A group of scientists meets to discuss man-made global warming.
So, another round of baseless fear-mongering and “hyperbowl” again?
In contrast to most environmental science meetings, climate skepticism was widespread among the thousand geoscientists from Canada, the United States and other countries who took part in GAC-MAC 2011 (the Joint Annual Meeting of the Geological Association of Canada, the Mineralogical Association of Canada, the Society of Economic Geologists and the Society for Geology Applied to Mineral Deposits).
Whoa! Will this be added to the “national conversation” we’re having in Australia right now?*
Leading off the GAC-MAC climate symposium was fellow Australian, Ian Plimer, professor in the School of Civil, Environmental and Mining Engineering at the University of Adelaide. In a keynote presentation entitled Human-induced climate change: Why I am skeptical, Plimer completely dismantled the greenhouse-gas-driven climate-change hypothesis.
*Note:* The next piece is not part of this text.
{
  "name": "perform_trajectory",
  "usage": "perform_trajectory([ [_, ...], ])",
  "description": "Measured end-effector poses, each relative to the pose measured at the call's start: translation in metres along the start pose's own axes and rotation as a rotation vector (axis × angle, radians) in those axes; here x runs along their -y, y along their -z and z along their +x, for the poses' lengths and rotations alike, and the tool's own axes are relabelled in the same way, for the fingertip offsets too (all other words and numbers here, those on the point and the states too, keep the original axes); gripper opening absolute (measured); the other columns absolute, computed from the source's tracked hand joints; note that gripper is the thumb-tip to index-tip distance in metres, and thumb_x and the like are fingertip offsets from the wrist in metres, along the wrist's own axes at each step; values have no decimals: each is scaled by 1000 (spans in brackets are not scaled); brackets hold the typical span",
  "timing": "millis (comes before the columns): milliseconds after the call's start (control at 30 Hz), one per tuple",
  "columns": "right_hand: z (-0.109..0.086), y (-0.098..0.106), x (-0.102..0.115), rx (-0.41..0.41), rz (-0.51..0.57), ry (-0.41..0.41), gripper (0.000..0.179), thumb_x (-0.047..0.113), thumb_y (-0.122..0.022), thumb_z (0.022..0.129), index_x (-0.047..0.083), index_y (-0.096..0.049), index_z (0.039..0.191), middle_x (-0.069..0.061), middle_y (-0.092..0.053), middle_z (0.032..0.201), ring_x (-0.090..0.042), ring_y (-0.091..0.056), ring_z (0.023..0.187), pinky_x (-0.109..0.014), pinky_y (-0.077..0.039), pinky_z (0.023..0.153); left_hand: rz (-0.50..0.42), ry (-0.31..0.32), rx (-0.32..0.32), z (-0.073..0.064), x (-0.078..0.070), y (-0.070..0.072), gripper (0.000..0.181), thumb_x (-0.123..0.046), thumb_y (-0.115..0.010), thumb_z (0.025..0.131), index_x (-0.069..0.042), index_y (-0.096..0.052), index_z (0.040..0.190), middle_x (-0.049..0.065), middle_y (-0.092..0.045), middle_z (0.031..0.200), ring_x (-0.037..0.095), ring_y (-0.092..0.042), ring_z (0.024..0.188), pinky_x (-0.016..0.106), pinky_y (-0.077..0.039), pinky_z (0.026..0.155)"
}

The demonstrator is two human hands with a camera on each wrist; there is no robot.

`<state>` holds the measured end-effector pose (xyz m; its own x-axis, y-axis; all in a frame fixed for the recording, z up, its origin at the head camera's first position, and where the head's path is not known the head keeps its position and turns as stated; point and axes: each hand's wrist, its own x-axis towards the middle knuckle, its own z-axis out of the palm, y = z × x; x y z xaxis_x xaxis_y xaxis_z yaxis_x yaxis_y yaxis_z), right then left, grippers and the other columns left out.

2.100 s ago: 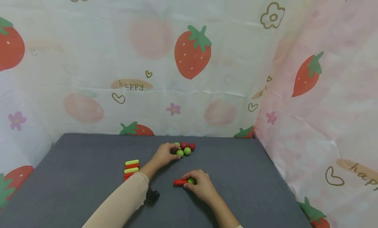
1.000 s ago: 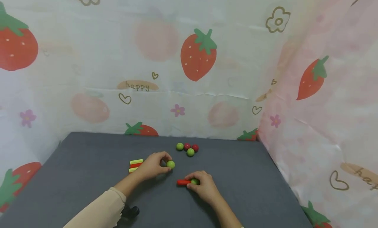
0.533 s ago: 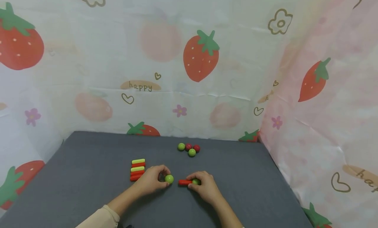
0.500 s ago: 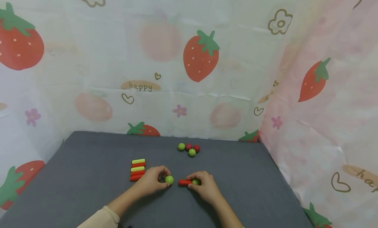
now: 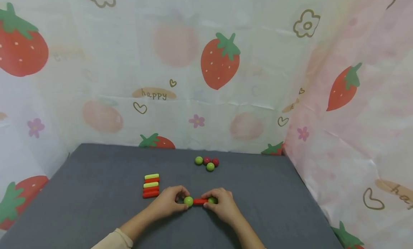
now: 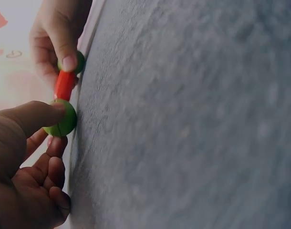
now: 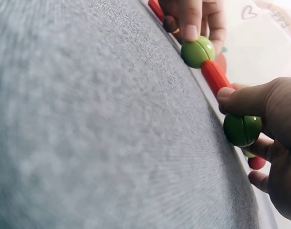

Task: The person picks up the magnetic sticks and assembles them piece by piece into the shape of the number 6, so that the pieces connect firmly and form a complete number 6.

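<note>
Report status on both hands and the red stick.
Left hand pinching green ball against red stick. Right hand holding stick's opposite end, at second green ball. No obstruction visible.

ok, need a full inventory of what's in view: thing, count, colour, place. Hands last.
Table: 1, dark grey, across the foreground
Backdrop: sheet count unclear, white and pink with prints, behind and beside the table
Far green balls: 2, green, far centre of table
Far red balls: 2, dark red, beside the far green balls
Yellow sticks: 2, yellow, in a column left of centre
Column red sticks: at least 3, red, same column
Near green balls: 2, green, near centre
Near red stick: 1, red, between the near green balls
Sleeve: 1 plainly visible, beige, left forearm
Left hand: 1, bare, pinching the left near ball
Right hand: 1, bare, gripping the near red stick's right end
</note>
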<state>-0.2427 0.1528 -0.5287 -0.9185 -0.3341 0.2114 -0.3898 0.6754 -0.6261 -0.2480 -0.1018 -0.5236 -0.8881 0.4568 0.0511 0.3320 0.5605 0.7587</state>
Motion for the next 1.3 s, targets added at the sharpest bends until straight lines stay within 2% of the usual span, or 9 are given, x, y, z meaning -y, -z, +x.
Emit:
perform_trajectory([
  [300, -2, -1, 0, -12, -13, 11, 24, 29, -82, 76, 37, -75, 98, 20, -71, 96, -6, -59, 96, -39, -34, 93, 45, 16, -19, -1, -3, -4, 25, -30, -79, 81, -25, -64, 101, -9, -62, 91, 11, -51, 76, 25, -42, 67],
  [467, 0, 0, 2, 12, -5, -11, 23, 30, -81, 78, 39, -74, 98, 21, -70, 97, -6, -58, 98, -39, -34, 94, 50, 34, -18, -4, -5, -1, 26, -32, -79, 82, -27, -65, 103, -10, -62, 94, 12, -51, 79, 27, -41, 69],
  [600, 1, 0, 2, 12, -2, -8, 23, 30, -81, 78, 38, -74, 98, 21, -70, 97, -6, -58, 98, -39, -35, 93, 59, 62, -46, -7, -5, 3, 25, -32, -79, 81, -28, -66, 103, -11, -64, 97, 12, -52, 83, 29, -44, 73],
  [833, 0, -2, 1, -1, -9, 1, 23, 29, -81, 77, 37, -75, 97, 20, -71, 96, -7, -58, 95, -40, -35, 93, 54, 77, -149, -16, -7, 7, 26, -24, -80, 80, -21, -69, 104, -9, -66, 101, 10, -56, 88, 31, -47, 79],
  [1033, 0, -2, -2, 1, 4, -13, 22, 30, -81, 77, 38, -74, 97, 19, -71, 97, -9, -58, 98, -43, -35, 95, -10, 192, -250, -32, -9, 17, 28, -23, -80, 80, -23, -69, 105, -10, -67, 105, 14, -60, 97, 37, -49, 86],
  [1167, -1, -3, -2, 19, 18, -20, 22, 29, -81, 78, 37, -74, 96, 18, -71, 95, -10, -58, 98, -46, -31, 97, -32, 247, -319, -47, -2, 26, 28, -23, -79, 81, -23, -69, 108, -11, -67, 109, 16, -62, 104, 41, -50, 91],
  [1300, 0, -2, -2, 14, 22, -8, 22, 28, -81, 77, 35, -75, 97, 17, -72, 95, -10, -58, 98, -45, -30, 96, -9, 260, -384, -58, 8, 34, 30, -24, -79, 81, -24, -69, 110, -9, -68, 110, 15, -61, 103, 40, -49, 90],
])
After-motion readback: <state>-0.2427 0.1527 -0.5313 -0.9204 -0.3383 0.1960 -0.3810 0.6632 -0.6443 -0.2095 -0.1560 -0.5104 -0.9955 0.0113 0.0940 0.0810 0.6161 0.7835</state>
He showed how climate has varied naturally on all time scales and how recent changes are not unusual. Plimer explained the lack of meaningful correlation between the greenhouse gas carbon dioxide (CO2) and planetary warming and cooling, and how “climate models throw no new light on climate processes.” He concluded, “Pollution kills, CO2 is plant food, H2O vapour is the main greenhouse gas…. Humans can adapt to future changes.”
And as for the scientists supporting the man-made global warming hypothesis?
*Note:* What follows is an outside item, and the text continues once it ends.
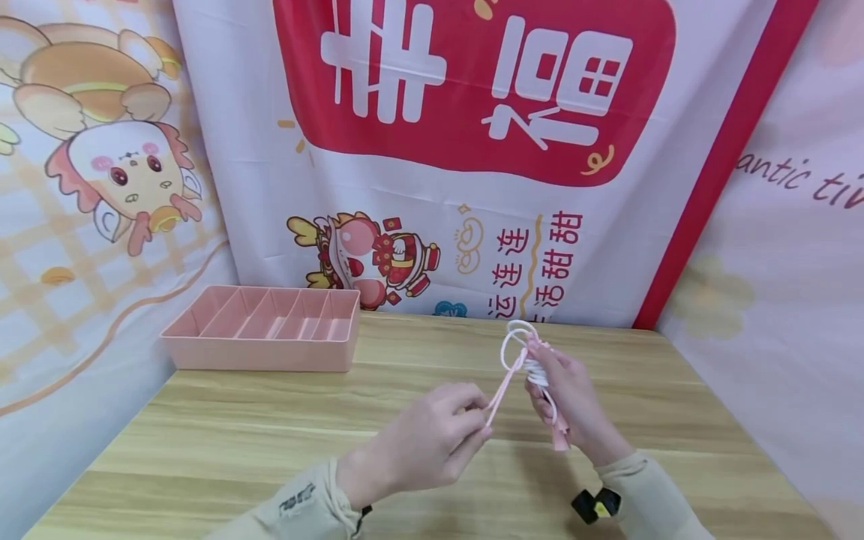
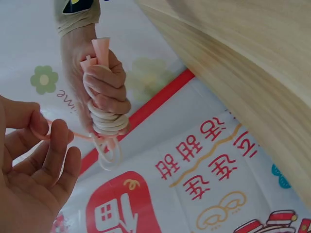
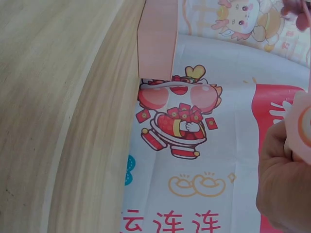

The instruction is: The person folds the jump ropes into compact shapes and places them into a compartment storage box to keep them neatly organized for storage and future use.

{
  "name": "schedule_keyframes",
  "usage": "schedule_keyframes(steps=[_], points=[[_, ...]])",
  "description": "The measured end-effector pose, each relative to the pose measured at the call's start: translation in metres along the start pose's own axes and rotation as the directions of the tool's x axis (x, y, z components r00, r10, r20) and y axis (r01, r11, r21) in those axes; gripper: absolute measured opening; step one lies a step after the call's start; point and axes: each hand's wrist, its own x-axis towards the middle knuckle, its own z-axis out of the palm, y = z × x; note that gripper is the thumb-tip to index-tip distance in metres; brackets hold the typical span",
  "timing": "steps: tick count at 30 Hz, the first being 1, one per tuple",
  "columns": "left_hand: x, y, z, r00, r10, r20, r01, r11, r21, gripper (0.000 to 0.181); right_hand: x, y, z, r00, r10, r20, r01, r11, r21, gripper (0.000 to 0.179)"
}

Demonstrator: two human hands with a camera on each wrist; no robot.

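A jump rope with pink handles [image 2: 101, 51] is bundled in my right hand [image 1: 574, 394], which grips the handles and the wound white rope [image 1: 536, 373]. One white loop [image 1: 511, 341] sticks out past the thumb. From the bundle a thin pink cord [image 1: 499, 394] stretches, doubled, to my left hand [image 1: 428, 435], whose thumb and fingers pinch its end. In the left wrist view the cord is hooked round a finger [image 2: 41, 124]. A flared pink handle end [image 3: 301, 128] shows large at the edge of the right wrist view. Fingers hide most of both handles.
A pink divided box [image 1: 259, 354] with several compartments stands at the back left of the wooden table [image 1: 270, 427]. Printed cloth [image 1: 243, 187] hangs behind the table and along both sides. Both hands are held above the tabletop.
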Motion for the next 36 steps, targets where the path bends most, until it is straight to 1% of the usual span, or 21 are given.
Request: schedule_keyframes(steps=[2,3,5,6,8,10,12,14,16,18,22,26,29,32,35,36], points=[[-0.001,0.000,0.001,0.997,-0.058,-0.041,0.056,0.997,-0.050,0.012,-0.001,-0.002,0.000,1.000,-0.004,0.005,0.004,1.000,0.005,0.047],[-0.002,-0.001,0.002,0.994,-0.093,-0.064,0.088,0.993,-0.075,0.010,-0.002,-0.002,0.000,1.000,-0.006,0.004,0.006,1.000,-0.002,0.049],[-0.004,-0.003,0.003,0.979,-0.164,-0.118,0.150,0.982,-0.116,0.008,-0.003,-0.003,0.001,1.000,-0.015,0.004,0.015,0.999,-0.030,0.052],[-0.004,-0.005,0.003,0.968,-0.203,-0.144,0.186,0.974,-0.129,0.008,-0.004,-0.003,0.002,1.000,-0.020,0.001,0.020,0.999,-0.048,0.053],[-0.006,-0.009,0.000,0.939,-0.287,-0.190,0.266,0.955,-0.130,0.007,-0.005,-0.003,0.005,1.000,-0.028,0.002,0.028,0.996,-0.084,0.055],[-0.006,-0.014,-0.004,0.903,-0.368,-0.223,0.350,0.929,-0.117,0.007,-0.007,-0.003,0.009,0.999,-0.029,0.027,0.032,0.993,-0.112,0.055],[-0.006,-0.019,-0.008,0.861,-0.448,-0.240,0.438,0.894,-0.095,0.006,-0.008,-0.003,0.012,0.998,-0.021,0.063,0.029,0.992,-0.125,0.054],[-0.007,-0.022,-0.012,0.822,-0.513,-0.248,0.512,0.856,-0.074,0.008,-0.009,-0.003,0.013,0.995,-0.006,0.101,0.019,0.992,-0.126,0.053],[-0.008,-0.025,-0.014,0.786,-0.571,-0.236,0.569,0.818,-0.084,0.015,-0.009,-0.002,0.014,0.992,0.013,0.126,0.002,0.993,-0.116,0.051],[-0.009,-0.027,-0.015,0.756,-0.618,-0.216,0.610,0.785,-0.112,0.026,-0.010,-0.002,0.014,0.989,0.030,0.142,-0.017,0.995,-0.094,0.049],[-0.010,-0.030,-0.015,0.707,-0.686,-0.172,0.662,0.728,-0.181,0.048,-0.009,-0.001,0.014,0.982,0.047,0.182,-0.042,0.999,-0.031,0.043],[-0.011,-0.032,-0.013,0.653,-0.749,-0.112,0.718,0.659,-0.224,0.061,-0.006,0.000,0.014,0.972,0.043,0.233,-0.042,0.999,-0.011,0.049],[-0.011,-0.034,-0.012,0.605,-0.795,-0.048,0.762,0.595,-0.255,0.065,-0.004,0.001,0.015,0.969,0.039,0.245,-0.035,0.999,-0.022,0.055],[-0.012,-0.035,-0.011,0.554,-0.833,0.009,0.800,0.529,-0.282,0.071,-0.002,0.002,0.016,0.970,0.034,0.241,-0.030,0.999,-0.018,0.055],[-0.013,-0.036,-0.008,0.512,-0.855,0.082,0.828,0.466,-0.311,0.079,0.000,0.004,0.015,0.969,0.023,0.246,-0.026,1.000,0.008,0.054],[-0.014,-0.036,-0.007,0.501,-0.858,0.112,0.834,0.445,-0.326,0.080,0.000,0.004,0.015,0.969,0.018,0.245,-0.023,1.000,0.016,0.054]])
Did they not know that climate was a major focus of this, the largest geologic conference in the country?
They knew. According to Miall, even though some were directly invited, they either refused to participate or ignored the invitation. “The people on the IPCC side generally will not debate,” explained Miall. “Anything that’s brought up that they disagree with, they say has been dealt with and is no longer considered important, or is a minor effect. This is often quite wrong.”
Anyway, in further good climate news coming out of Canada, the oil sands boom is going gangbusters – and we’re talking 171.3 billion barrels gangbusters – to the point whereby it could well change the balance of the global oil market.
When you couple that with the natural gas boom in the USA, it makes windmills look kind of quaint.